In return, Australian taxpayers will half-fund university reforms in PNG, the redevelopment of a hospital in Lae and its ongoing costs, and national law-and-order initiatives, as well as all refugee resettlement costs.
The sweeteners are expected to cost billions, yet the camp at Manus Island is a boatload away from being full.”
Over at traditionally Leftie Fairfax, the front pages were sceptical of Rudd’s plan.
This may be Rudd’s Tampa moment, wrote Michael Gordon in The Age:
“The message is that if you get on a boat to Australia, you will never get to live here. Ever. The aim, in the political vernacular, is to destroy the people smugglers’ business model. If it is implemented as planned it could do that, at least in the short term, but at enormous human cost. The sugar has been taken off the table, and replaced with arsenic.”
But the new policy got the tick from The Australian‘s Dennis Shanahan:
“Kevin Rudd’s deal to banish all asylum-seekers arriving in boats to Papua New Guinea is the political circuit-breaker Labor has needed for years. Tony Abbott had no choice but to endorse the agreement with PNG Prime Minister Peter O’Neill and be positively welcoming. …

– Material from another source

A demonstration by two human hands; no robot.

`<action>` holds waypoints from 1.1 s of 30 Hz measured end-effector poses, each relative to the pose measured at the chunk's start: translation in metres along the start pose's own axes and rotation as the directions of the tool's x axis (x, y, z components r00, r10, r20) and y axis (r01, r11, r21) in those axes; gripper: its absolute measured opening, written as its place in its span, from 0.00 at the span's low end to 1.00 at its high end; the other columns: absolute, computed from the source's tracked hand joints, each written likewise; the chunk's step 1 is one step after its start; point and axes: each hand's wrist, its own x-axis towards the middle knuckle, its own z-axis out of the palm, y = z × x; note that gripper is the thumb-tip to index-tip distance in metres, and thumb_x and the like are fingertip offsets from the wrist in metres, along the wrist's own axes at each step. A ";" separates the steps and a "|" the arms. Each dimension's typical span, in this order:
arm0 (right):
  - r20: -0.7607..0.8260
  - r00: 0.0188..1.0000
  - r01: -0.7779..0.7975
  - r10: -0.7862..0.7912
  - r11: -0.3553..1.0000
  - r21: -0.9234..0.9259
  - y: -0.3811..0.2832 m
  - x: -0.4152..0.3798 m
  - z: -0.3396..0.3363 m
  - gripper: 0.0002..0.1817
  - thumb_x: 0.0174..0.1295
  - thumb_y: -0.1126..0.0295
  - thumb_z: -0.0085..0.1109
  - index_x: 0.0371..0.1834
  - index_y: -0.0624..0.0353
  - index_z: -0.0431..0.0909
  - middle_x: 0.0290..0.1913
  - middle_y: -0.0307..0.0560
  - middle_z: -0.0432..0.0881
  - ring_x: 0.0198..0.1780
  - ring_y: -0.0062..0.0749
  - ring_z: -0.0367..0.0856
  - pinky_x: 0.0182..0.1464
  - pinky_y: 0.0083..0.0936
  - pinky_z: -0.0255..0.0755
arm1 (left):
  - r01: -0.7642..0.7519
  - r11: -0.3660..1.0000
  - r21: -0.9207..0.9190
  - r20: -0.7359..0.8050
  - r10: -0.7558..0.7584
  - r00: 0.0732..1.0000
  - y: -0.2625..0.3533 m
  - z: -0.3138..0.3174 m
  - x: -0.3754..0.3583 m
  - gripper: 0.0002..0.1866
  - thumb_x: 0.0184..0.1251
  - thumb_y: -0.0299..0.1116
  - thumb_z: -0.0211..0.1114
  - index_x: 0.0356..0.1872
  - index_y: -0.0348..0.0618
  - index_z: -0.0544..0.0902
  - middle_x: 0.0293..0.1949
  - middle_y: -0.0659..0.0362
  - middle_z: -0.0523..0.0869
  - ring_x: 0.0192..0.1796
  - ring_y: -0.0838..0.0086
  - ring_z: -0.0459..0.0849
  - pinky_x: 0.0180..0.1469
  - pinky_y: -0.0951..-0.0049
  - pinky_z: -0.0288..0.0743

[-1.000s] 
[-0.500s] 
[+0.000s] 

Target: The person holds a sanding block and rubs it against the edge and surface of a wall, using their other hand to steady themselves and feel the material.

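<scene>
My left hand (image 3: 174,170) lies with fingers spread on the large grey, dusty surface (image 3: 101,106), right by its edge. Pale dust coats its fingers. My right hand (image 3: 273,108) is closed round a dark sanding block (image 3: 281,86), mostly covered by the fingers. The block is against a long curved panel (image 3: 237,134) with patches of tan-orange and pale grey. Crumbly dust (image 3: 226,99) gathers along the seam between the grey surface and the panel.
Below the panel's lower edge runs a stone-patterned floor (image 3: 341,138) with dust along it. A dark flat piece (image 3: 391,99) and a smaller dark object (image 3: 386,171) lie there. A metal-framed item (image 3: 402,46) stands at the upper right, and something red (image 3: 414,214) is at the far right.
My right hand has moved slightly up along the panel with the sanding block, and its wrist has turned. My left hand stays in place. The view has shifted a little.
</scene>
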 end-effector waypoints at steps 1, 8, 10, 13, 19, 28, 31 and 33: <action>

Rudd has deliberately angered the Greens, human rights groups, refugee supporters and the Left of his own party in the name of burying his own record on dismantling and decrying Howard’s Pacific Solution, jamming Abbott into supporting the scheme and contrasting his success in PNG with Julia Gillard’s offshore processing failures in East Timor and Malaysia.”
Meanwhile, radio listeners, newspaper readers and TV watchers are to now be inundated with ads spruiking the government’s new policy, with these full-page ads running in newspapers across the country:
With the federal government one of Fairfax’s top three advertisers, it’s likely the government would receive an estimated 40% discount off the casual advertisement rate.
However, the ad campaign will still cost millions. Considering Fairfax claims that 36% of its audience comes from the exclusive AB demographic, its readers are more likely to be BMW drivers than wannabe boat people.